Over 230 experts from over 70 countries will gather at the Scoping Meeting in Kuala Lumpur, Malaysia, from December 9 to 13, 2024, to draft the outlines of the three Working Group contributions to the Seventh Assessment Report (AR7) of the Intergovernmental Panel on Climate Change (IPCC).
Working Group contributions are the three key pillars of the IPCC’s periodical assessment reports. They include the Working Group I report on the Physical Science Basis, the Working Group II report on Impacts, Adaptation and Vulnerability and the Working Group III report on Mitigation of Climate Change.
“This is the critical first step in shaping the contents of our next report assessing the science related to climate change.
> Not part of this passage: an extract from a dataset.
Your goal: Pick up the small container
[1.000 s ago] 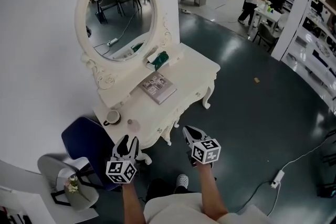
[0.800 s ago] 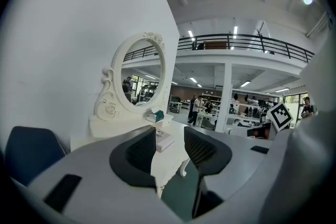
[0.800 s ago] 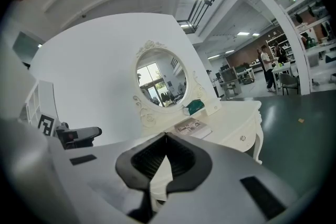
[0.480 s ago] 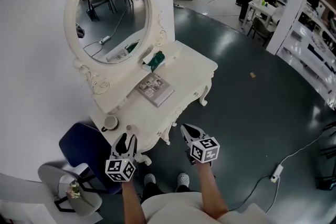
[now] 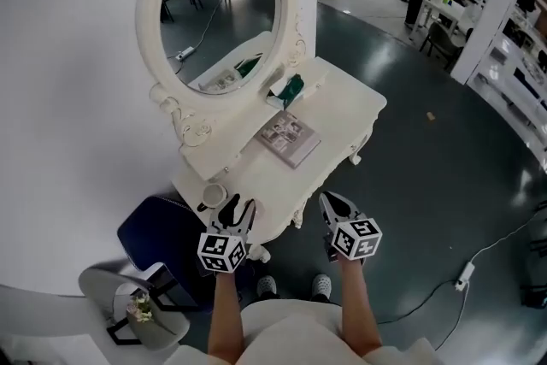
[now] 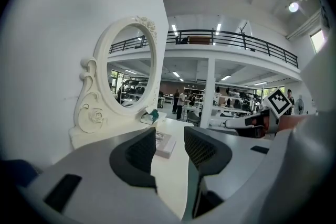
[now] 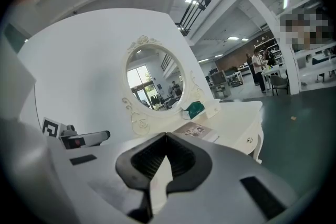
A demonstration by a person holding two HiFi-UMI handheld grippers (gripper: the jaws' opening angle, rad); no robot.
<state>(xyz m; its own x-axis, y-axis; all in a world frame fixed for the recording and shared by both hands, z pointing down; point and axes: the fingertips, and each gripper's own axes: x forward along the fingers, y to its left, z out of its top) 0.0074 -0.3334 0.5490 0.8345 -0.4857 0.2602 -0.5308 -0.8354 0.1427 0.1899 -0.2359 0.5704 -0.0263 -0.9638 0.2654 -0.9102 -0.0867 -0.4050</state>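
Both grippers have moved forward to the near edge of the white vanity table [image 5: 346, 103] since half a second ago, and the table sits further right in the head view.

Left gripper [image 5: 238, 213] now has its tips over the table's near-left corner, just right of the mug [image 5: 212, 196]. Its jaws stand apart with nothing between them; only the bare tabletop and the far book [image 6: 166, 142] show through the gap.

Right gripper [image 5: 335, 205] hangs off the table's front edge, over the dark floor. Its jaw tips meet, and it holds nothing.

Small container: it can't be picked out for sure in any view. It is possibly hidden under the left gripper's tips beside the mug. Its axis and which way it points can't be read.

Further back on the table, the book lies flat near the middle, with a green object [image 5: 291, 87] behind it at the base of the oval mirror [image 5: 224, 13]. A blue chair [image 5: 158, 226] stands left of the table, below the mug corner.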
In this meeting, experts will consider the scientific substance and draft the overall structure of the three Working Group contributions for governments to consider and agree upon in the Panel’s upcoming Plenary scheduled for February next year,” said IPCC Chair, Jim Skea.
The Panel decided to produce its Seventh Assessment Report in January 2024 during its 60th Plenary Session in Istanbul, Türkiye.
The Seventh Assessment Report comprises the three Working Group contributions and a Synthesis Report which the IPCC decided should be ready in 2029. The Synthesis Report, which will draw together findings from the three Working Group contributions and a Special Report on Climate Change and Cities, will be the subject of a further scoping meeting.
The full set of reports assessing the latest climate change science during the seventh assessment cycle includes the Special Report on Climate Change and Cities, a Methodology Report on Short-lived Climate Forcers, a Methodology Report on Carbon Dioxide Removal Technologies, Carbon Capture Utilisation and Storage and a revision and an update of the 1994 IPCC Technical Guidelines on Impacts and Adaptation including adaptation indicators, metrics and guidelines. The latter will be developed in conjunction with the Working Group II report and published as a separate product.
The Seventh Assessment Report will assess scientific findings that have been published since the completion of the Sixth Assessment Report in March 2023.
The Sixth Assessment Report clearly stated that in 2020 global warming reached 1.1°C, above pre-industrial level, driven by more than a century of burning fossil fuels as well as unequal and unsustainable energy and land use. This has resulted in more frequent and more intense extreme weather events that have caused increasingly dangerous impacts on nature and people in every region of the world. Impacts are expected to intensify with every fraction of additional warming, particularly for the most vulnerable communities, accounting for 3.3 – 3.6 billion people.
This report underlined the urgency of transformative adaptation and immediate emissions reductions. It also noted that there are tools, such as renewable energy, and options across all sectors to limit warming to 1.5°C, but that progress needs to accelerate as the chances of achieving that goal are becoming increasingly thin.
Following the AR7 Scoping Meeting, IPCC Bureau Members will take part in a symposium on bridging climate science and policy to accelerate climate action organised by the government of Malysia, the British High Commission in Malaysia and the Universiti Kebangsaan Malaysia.